■ **Exercise requirements**
Please count every line of the following material that holds "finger" and give the total alone.

■ **Records for the exercise**

——

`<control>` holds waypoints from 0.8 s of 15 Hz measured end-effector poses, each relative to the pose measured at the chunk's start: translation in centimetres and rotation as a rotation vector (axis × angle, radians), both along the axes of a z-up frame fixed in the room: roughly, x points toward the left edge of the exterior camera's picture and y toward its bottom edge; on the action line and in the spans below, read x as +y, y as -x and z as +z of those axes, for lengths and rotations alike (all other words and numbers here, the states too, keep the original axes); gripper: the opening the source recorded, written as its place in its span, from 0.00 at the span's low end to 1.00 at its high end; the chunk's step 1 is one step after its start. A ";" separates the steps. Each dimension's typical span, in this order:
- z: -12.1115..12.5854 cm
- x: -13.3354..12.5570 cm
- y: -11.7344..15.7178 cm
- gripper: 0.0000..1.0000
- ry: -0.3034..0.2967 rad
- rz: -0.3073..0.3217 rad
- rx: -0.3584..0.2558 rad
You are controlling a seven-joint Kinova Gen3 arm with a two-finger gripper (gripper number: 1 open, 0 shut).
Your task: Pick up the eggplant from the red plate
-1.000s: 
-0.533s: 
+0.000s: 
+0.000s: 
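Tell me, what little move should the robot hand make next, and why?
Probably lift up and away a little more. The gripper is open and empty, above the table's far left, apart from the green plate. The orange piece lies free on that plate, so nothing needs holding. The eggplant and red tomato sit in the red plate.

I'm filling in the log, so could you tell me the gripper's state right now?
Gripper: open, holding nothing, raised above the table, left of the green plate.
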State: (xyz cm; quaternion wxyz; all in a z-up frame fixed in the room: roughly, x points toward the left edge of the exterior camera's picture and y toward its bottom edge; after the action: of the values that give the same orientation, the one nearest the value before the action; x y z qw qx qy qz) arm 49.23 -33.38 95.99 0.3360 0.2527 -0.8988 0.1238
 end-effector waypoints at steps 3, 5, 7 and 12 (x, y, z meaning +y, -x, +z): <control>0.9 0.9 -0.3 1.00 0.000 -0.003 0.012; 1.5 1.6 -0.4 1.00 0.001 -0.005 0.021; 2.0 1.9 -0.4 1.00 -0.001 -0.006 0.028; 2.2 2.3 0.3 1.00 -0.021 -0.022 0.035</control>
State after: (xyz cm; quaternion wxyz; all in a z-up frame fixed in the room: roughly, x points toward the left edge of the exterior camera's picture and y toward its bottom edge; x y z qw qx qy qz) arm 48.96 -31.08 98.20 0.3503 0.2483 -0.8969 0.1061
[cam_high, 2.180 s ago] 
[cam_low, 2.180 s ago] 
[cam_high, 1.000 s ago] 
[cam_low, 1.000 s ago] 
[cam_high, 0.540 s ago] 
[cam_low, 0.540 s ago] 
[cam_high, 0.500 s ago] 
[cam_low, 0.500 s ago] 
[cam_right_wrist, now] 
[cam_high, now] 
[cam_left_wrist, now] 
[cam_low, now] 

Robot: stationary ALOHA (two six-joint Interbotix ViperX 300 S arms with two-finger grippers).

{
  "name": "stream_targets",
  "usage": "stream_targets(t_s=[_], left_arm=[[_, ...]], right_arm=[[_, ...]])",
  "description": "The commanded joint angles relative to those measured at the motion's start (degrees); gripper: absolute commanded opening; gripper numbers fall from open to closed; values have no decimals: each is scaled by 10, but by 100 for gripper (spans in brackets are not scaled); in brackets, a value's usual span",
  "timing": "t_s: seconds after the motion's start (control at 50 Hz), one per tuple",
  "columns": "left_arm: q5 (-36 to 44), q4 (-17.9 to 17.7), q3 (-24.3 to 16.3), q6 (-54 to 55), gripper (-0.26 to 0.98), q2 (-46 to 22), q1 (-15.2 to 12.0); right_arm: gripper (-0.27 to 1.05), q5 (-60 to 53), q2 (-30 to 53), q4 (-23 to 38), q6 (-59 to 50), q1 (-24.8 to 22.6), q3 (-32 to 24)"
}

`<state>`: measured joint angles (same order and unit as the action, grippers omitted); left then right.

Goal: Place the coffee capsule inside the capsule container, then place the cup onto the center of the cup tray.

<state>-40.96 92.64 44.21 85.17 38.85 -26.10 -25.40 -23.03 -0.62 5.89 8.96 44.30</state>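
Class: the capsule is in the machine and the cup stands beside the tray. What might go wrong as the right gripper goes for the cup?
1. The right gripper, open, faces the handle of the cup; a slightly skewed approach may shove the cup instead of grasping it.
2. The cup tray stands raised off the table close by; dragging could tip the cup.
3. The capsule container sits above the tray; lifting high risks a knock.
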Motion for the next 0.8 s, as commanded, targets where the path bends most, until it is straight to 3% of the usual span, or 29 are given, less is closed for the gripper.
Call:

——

■ **Answer area**
2